Project Details

Project Details

Arts Corridor map of Portland

A LINCOLN CENTER HERE AT HOME

Tomorrow’s cities won’t be filled with office parks. Successful cities of the future will instead focus on creating destination-worthy downtown districts filled with arts, culture, entertainment and educational amenities.

The City of Portland has committed to investing in a downtown performing arts corridor with multiple venues, including a renovated Keller Auditorium connected to Keller Fountain Park, the northern gateway to a beautiful series of underutilized historic pedestrian walkways and fountain parks called the Portland Open Space Sequence.
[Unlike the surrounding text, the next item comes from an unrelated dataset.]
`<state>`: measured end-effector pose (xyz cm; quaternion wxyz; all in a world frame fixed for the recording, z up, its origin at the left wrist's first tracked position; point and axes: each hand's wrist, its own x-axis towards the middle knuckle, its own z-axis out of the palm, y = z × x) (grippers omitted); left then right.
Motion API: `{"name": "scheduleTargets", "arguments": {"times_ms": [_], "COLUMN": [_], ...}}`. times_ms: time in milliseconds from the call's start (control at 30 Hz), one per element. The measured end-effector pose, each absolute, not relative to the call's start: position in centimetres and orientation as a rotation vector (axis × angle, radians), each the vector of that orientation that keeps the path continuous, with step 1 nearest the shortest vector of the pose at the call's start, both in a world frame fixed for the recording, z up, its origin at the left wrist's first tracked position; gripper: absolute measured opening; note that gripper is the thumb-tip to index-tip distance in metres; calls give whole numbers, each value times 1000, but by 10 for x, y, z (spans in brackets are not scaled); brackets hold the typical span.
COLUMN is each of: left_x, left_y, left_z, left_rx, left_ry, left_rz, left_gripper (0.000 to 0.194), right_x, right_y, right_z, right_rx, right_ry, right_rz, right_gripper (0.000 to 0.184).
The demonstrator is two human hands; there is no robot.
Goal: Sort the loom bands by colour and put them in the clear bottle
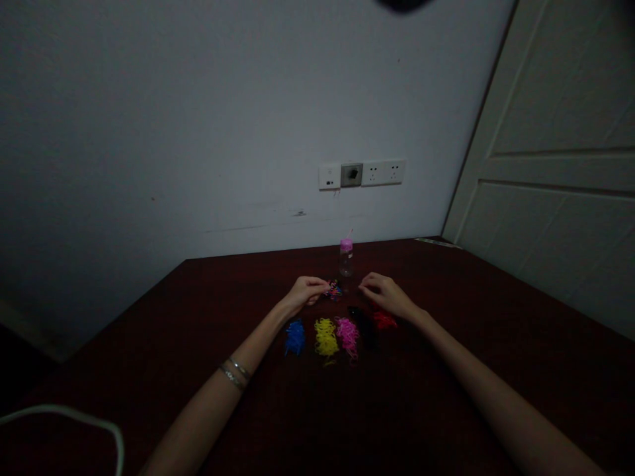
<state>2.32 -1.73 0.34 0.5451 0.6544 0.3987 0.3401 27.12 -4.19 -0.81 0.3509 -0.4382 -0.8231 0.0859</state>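
Note:
My left hand is closed in a pinch, its fingertips touching the left side of a small heap of mixed-colour rubber bands. Whatever those fingers hold is too small to make out. To the right of the heap, my right hand has thumb and fingers pressed together above the table, and I cannot see what is between them. Nearer me, small bands lie sorted by colour: a blue pile, a yellow pile, a pink pile, a dark pile and a red pile under my right wrist.
A clear bottle with a pink lid stands just behind the mixed heap. The dark red table meets a wall with sockets. A panelled door is on the right, and a pale cable curves across the lower left.

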Motion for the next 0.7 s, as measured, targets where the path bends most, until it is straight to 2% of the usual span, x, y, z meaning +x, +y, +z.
{"name": "scheduleTargets", "arguments": {"times_ms": [267, 433, 700], "left_x": [44, 61, 78], "left_y": [-16, -22, -21], "left_z": [-3, -4, -10], "left_rx": [2055, 2329, 2344], "left_ry": [962, 1018, 1055], "left_rz": [658, 537, 502], "left_gripper": [17, 21, 21], "right_x": [272, 272, 274], "right_y": [-40, -41, -37], "right_z": [-10, -8, -12], "right_rx": [-1139, -1117, -1120], "right_ry": [-2110, -2092, -2072], "right_rz": [223, 216, 212], "right_gripper": [22, 22, 21]}}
When we add PSU to this vision, it goes from exciting to extraordinary. PSU owns one of the largest parcels of developable property in downtown Portland, a site four times larger than the existing Keller Auditorium and immediately adjacent to Portland State University at the southern gateway to the Open Space Sequence. The 4.25 acre PSU parcel allows for ground-up construction of a purpose-built, multi-use performing arts and culture complex with commercial, academic and community uses that can spark the entire cultural ecosystem.

Across these linked locations, Portland hopes to create our region’s version of New York City’s Lincoln Center — presenting music, theater, dance, film, opera and more on two large, Broadway-capable stages and one smaller community theater stage, with a shared mission to bring blockbuster traveling shows to the metropolitan area, support regional performing arts groups, and advance cultural equity. The PSU location — provisionally referred to as the Performing Arts + Culture Center or PACC — will also provide space for classrooms and rehearsal rooms supporting PSU and K-12 performing arts programs, and be home to an additional resident arts organization. The PSU site will further accommodate a privately financed hotel, conference facilities, bars and restaurants — as well as ample underground parking.

This premier performing arts, culture and education corridor has been conceived to activate downtown Portland 24 hours a day, 7 days a week, 365 days a year — bringing patrons and visitors to see amazing shows, engage in cultural activities, and experience the city in a positive way. Associated spending will benefit businesses large and small, create jobs and generate new tax revenues.

Importantly, there are more than seven acres of developable space in the vicinity to help drive economic impact, including along the Open Space Sequence, which is likely to attract additional development, emerging as a vibrant new location for pre-and-post show activities.

This is a once-in-a-generation opportunity for philanthropic, civic, nonprofit and academic leaders to come together to create a destination for the next century — with arts, culture and education as its beating heart.